Having a solid foundation is critical for us to be able to fulfill our mission of making programming more accessible, more creative, and more fun. We did a great job of making the platform more stable during last year, but every now and then we would still run into unforeseen problems that cascaded into other parts of the platform, producing a bad experience for everyone. So back in October (just a few weeks after I joined the team) when we had 2 load-related site-wide outages within a week, we knew it was time to do a major overhaul of how our infrastructure handles traffic. And now today, we're announcing that as a side effect of that infrastructure change, Hacker repls now run in newer, more powerful machines, which means that we'll have more room to grow and experiment with more benefits for Hackers (and you might find that things feel a little bit snappier lately).

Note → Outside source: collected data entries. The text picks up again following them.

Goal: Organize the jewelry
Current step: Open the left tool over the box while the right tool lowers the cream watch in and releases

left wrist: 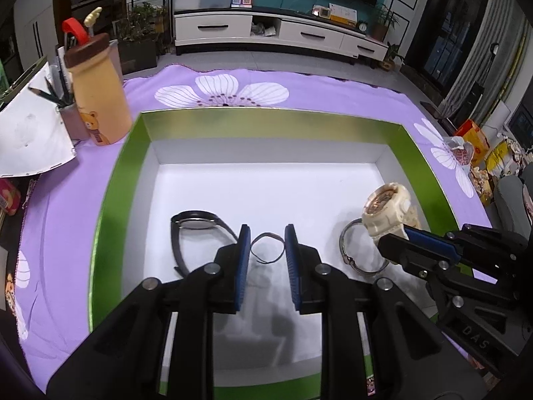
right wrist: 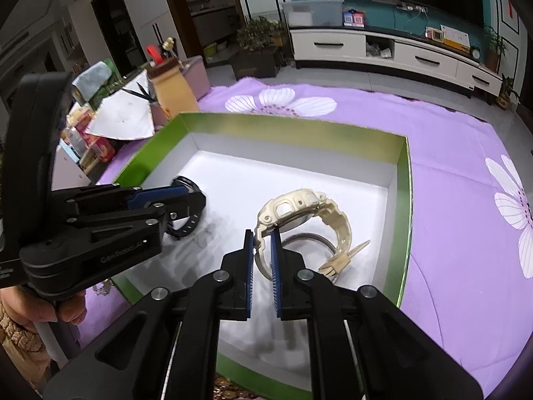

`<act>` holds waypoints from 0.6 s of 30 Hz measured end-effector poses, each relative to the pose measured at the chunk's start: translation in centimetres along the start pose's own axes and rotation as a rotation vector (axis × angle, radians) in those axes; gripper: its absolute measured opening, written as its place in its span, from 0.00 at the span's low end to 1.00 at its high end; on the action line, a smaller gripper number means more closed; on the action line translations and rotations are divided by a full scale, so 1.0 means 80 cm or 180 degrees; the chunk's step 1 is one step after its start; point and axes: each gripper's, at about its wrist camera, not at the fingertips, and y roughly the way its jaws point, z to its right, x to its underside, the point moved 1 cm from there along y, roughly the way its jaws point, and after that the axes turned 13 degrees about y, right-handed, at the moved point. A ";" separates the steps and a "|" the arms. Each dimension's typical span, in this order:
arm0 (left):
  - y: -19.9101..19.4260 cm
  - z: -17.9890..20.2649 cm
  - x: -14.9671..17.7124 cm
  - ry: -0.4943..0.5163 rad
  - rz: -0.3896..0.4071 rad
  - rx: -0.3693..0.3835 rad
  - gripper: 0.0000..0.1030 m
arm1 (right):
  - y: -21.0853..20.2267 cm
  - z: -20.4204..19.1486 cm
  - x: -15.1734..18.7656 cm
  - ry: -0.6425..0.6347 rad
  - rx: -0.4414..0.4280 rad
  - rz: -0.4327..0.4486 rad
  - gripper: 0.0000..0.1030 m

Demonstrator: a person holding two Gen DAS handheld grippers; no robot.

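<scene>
A green box point(left wrist: 113, 180) with a white floor lies on the purple cloth. In the left wrist view a black watch point(left wrist: 196, 221) lies in it at the left, a thin dark ring point(left wrist: 268, 248) in the middle, and a silver bangle point(left wrist: 359, 250) at the right. My left gripper point(left wrist: 266, 236) is open, with the thin ring between its fingertips. My right gripper point(right wrist: 263, 238) is shut on the strap of a cream watch point(right wrist: 293, 210) and holds it over the bangle point(right wrist: 313, 238). The left gripper point(right wrist: 186, 196) hides part of the black watch in the right wrist view.
A yellow bear bottle point(left wrist: 98, 96) and a cup of pencils point(left wrist: 68, 113) stand left of the box, next to a white paper point(left wrist: 30, 133). The flowered purple cloth point(right wrist: 466, 173) spreads around the box. A white TV cabinet point(left wrist: 276, 31) stands beyond the table.
</scene>
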 end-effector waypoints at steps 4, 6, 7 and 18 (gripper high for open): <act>0.005 0.002 -0.002 0.0038 -0.0035 0.0075 0.36 | -0.002 0.006 -0.002 0.0041 0.0119 0.0024 0.22; -0.003 -0.002 -0.002 0.0027 0.0010 0.0062 0.44 | -0.015 0.008 -0.002 0.0064 0.0138 0.0133 0.26; -0.012 -0.007 -0.002 -0.0006 0.0059 0.0065 0.49 | -0.024 0.009 -0.001 0.0076 0.0099 0.0200 0.26; -0.138 -0.059 0.050 -0.0324 0.0502 -0.0304 0.77 | -0.137 0.031 0.045 0.0200 -0.0056 0.0678 0.26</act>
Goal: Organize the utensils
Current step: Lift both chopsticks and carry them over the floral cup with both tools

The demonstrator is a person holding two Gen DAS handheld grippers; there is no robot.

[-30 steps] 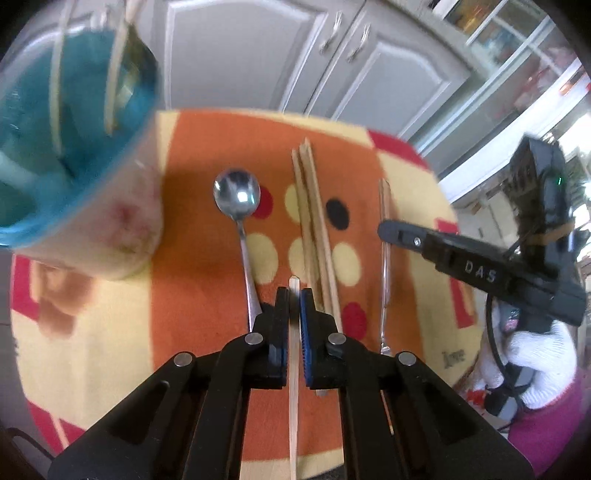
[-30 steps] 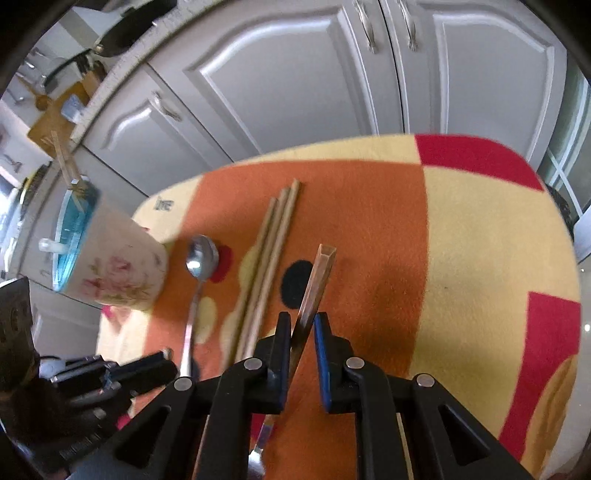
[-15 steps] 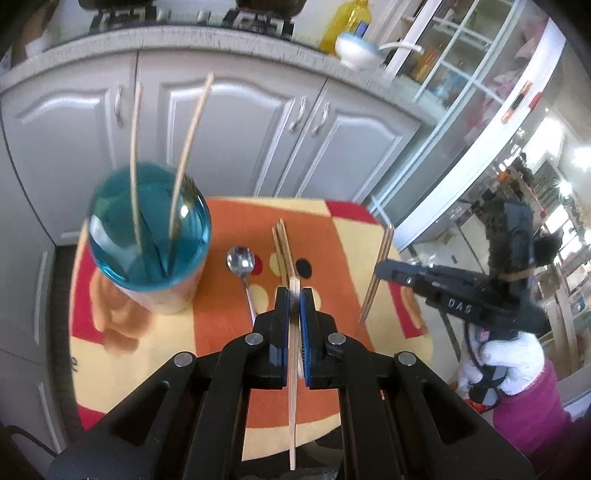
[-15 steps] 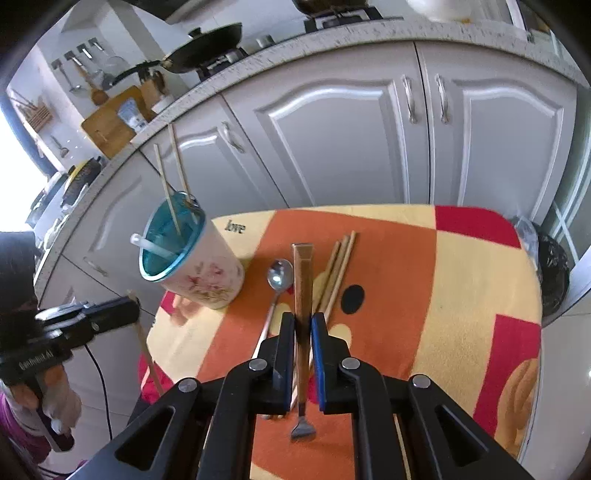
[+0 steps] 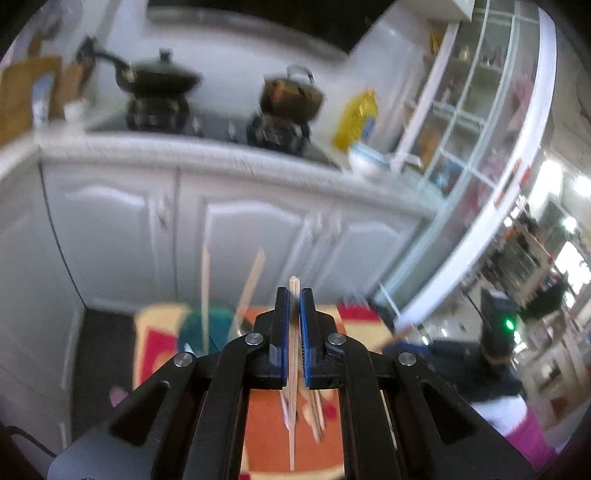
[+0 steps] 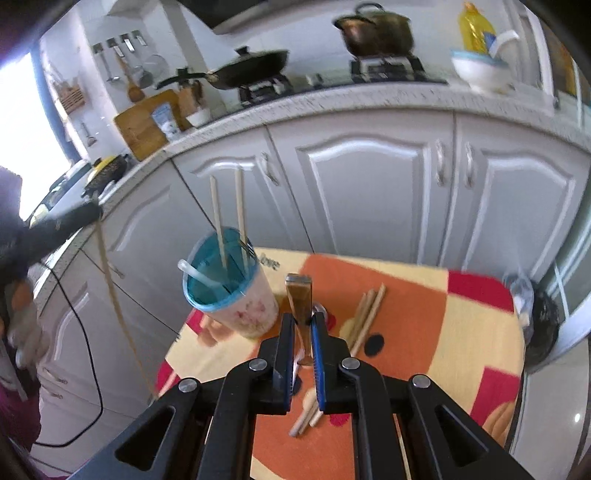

This is the first of a three-part series of blogposts on how we rebuilt our infrastructure over the course of ~5 months.
Introducing a new failure domain
The original goal of this endeavor was simple, in theory: split the Replit infrastructure into multiple failure domains, so that when (not if) the next incident occurs, it only affects a subset of the users instead of all of them. There are multiple strategies to do so, and we chose to move Hackers to their own failure domain. But what does this split entail? Prior to this change, our backend infrastructure was relatively simple: a Google Compute Managed Instance Group of VMs that run containers, and another one that serves HTTP traffic on .repl.co
domains.
So in theory if we take the right-hand side of the diagram and make multiple copies of it, treating each one as a completely independent cluster, we solve the problem. Mission accomplished, right? Not quite: clients now need to know where to make their requests to, since they will now need to hit different hostnames depending on which cluster their repls are (since they are now completely independent after all). Clients that wanted to connect to their repl through the workspace were already required to contact the replit.com web server to get an auth token for the WebSocket connection anyways, so it would make sense for the web server to be the source of truth about the repl->cluster mapping. But what about hosting? All repls get a .repl.co
domain, and users can CNAME them to be able to get to their app. At this point, the problem started looking very DNS-shaped, and that's kind of what we ended up doing: an external cluster resolution service, that can be used by both the Replit.com web server and individual clients trying to access their apps!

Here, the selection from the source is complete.